诅咒之王身上被反弹的斩击切开的伤口瞬息之间愈合了,涌出的血迹甚至没来得及洇湿衣物。
“哼,是这种感觉啊。”
宿傩的心中突然有了一个猜想,他选择立刻去验证它。
日照刚想用反转术式修复碎裂的胸骨。但宿傩的身影突然消失在了他的视野中,这让他立刻放弃使用反转术式,持刀时刻准备反击。
宿傩根本不屑于隐藏自己的气息,日照的右眼却难以捕捉他的方位。

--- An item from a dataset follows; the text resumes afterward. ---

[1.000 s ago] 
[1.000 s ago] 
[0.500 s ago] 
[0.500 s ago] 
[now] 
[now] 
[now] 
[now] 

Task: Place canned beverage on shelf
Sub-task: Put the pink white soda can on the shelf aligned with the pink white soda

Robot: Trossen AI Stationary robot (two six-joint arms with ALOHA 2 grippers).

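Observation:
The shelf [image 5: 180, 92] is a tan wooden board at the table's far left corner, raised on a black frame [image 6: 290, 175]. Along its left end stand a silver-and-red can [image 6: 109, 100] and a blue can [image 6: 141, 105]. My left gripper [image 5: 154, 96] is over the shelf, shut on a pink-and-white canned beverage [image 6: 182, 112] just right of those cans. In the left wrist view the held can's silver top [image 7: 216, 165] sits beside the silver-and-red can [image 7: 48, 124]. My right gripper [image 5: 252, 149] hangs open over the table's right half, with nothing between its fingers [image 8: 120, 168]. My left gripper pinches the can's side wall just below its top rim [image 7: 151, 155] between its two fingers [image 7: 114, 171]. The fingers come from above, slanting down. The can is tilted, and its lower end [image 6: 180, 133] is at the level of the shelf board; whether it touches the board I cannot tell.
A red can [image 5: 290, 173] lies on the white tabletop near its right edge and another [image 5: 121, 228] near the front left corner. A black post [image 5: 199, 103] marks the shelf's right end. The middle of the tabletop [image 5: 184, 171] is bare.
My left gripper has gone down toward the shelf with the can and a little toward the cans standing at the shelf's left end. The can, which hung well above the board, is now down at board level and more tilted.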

只是单纯因为诅咒之王的速度太快了。
根本看不清的黑影袭来,一只手掌盖住了他的脸,巨力将他掀翻后又仰面砸进水泥地中,被捂住的口鼻开始传递出阵阵夺命的窒息感。
尖利的指甲几乎要扣进日照的眼眶,咒力涌动间,压在他身上的宿傩居高临下地嘲讽道:“真不像话哈哈哈!你不会用他的术式吧?!”
「捌」正在根据术式对象的咒力量和强度调整威力。
不知为何,本应瞬间发出的攻击此刻却迟滞了一刹。宿傩察觉到了身体的异常,仅这刹那间的停顿,日照的手摸上了他的手腕。
鲜活的愤怒充斥在日照的眼睛里,咒力爆发的瞬间产生的冲击溅起满地尘土。
宿傩扔掉扣在小臂上的断手,云淡风轻地看着灰尘逐渐散去。
术式范围大概在半径五十米左右,范围内所有带有咒力的物体会被分解,接触到的无咒力的物体也会被分解吧?最重要的是,术式发动最多有10秒的间隔。不妨先按照范围越大、间隔时间越长来假设。

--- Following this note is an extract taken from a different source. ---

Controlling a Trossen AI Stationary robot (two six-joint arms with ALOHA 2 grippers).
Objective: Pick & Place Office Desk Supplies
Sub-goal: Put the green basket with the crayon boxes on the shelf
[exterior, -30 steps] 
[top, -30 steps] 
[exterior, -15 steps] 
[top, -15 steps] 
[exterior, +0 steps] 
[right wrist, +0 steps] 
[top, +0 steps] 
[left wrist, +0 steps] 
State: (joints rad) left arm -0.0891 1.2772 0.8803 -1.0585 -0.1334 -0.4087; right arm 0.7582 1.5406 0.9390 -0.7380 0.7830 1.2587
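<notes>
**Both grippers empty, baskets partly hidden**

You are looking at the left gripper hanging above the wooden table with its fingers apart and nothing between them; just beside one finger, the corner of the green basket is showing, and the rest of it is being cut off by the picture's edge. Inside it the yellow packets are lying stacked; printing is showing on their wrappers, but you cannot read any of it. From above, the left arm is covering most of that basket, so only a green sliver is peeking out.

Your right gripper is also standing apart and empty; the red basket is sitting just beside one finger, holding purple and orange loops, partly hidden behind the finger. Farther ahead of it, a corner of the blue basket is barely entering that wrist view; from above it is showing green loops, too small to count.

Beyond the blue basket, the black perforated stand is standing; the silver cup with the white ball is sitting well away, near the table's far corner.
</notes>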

蹲在坑底的日照逐渐露出身形,左臂被切断的断口已经止血,反转术式修复着胸口和手臂的伤。脸上的伤不重要,被他暂时放在了一边。
宿傩看着本来应该一击致命的「捌」只在日照脸上留下了一道深痕,结合感知到的咒力输出的异常,发现了问题的所在:“伏黑惠你小子...”
一旦宿傩试图对他的同伴发起攻击的时候,咒力输出的效率就会出现大幅波动,最严重的时候能够降到一成以下。
这具身体居然还有余力反抗。
的身影像是乌云一样笼罩在附近的天空中。因为没有自我意识,所以只能机械地听从宿傩的指令。此刻它的羽翼下开始重新凝聚雷霆。

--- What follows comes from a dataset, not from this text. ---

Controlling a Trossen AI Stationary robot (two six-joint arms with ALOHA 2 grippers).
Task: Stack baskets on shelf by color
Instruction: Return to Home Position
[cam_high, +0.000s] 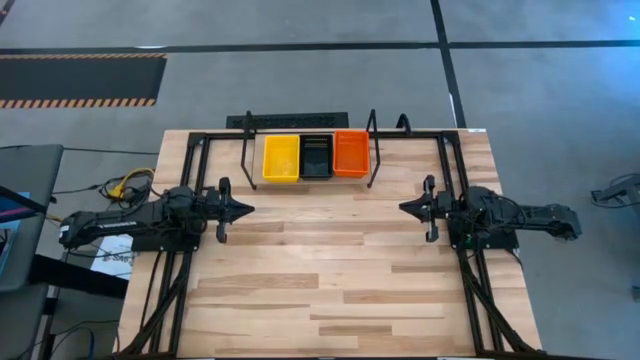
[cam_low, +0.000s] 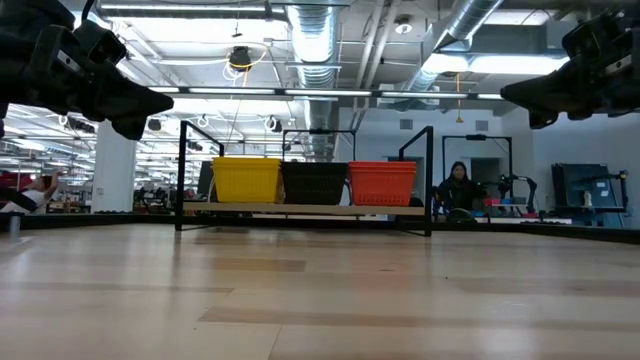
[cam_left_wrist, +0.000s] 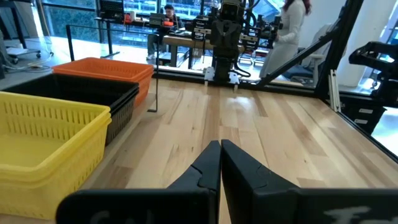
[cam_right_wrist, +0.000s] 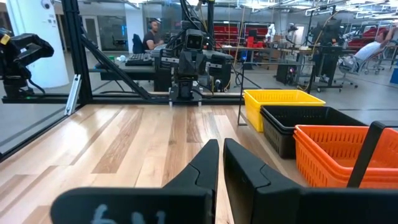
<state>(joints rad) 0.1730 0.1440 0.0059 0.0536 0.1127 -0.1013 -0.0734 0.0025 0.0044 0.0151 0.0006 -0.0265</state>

日照抬起头,面上淋漓的鲜血淌了满身。他双手结印,带着疯狂的决绝低声吼道:“领域展”
比苍雷更加闪耀的光芒从天而降,圣洁的羽翼抹消了此地黑暗的一角。
天使的咒力洒下,灼烧着光芒正下方的宿傩和日照。
失策。宿傩抬手遮挡,在手臂的掩护下向天上看去。
来栖华与天使是共生关系,容器被他掐晕之后。因为体内还有天使,所以苏醒得很快。
猩红的副眼转动着落在了一旁的青年身上。这么说,这边这个一会儿也该醒了吧?
日照放弃结印,顶着咒力的逸散向宿傩冲了过去。
“天使!等等!那是阿惠...!”来栖华被天使叫醒后还不明白发生了什么事。她看到「伏黑惠」的咒力被天使的术式消磨着,向外消散。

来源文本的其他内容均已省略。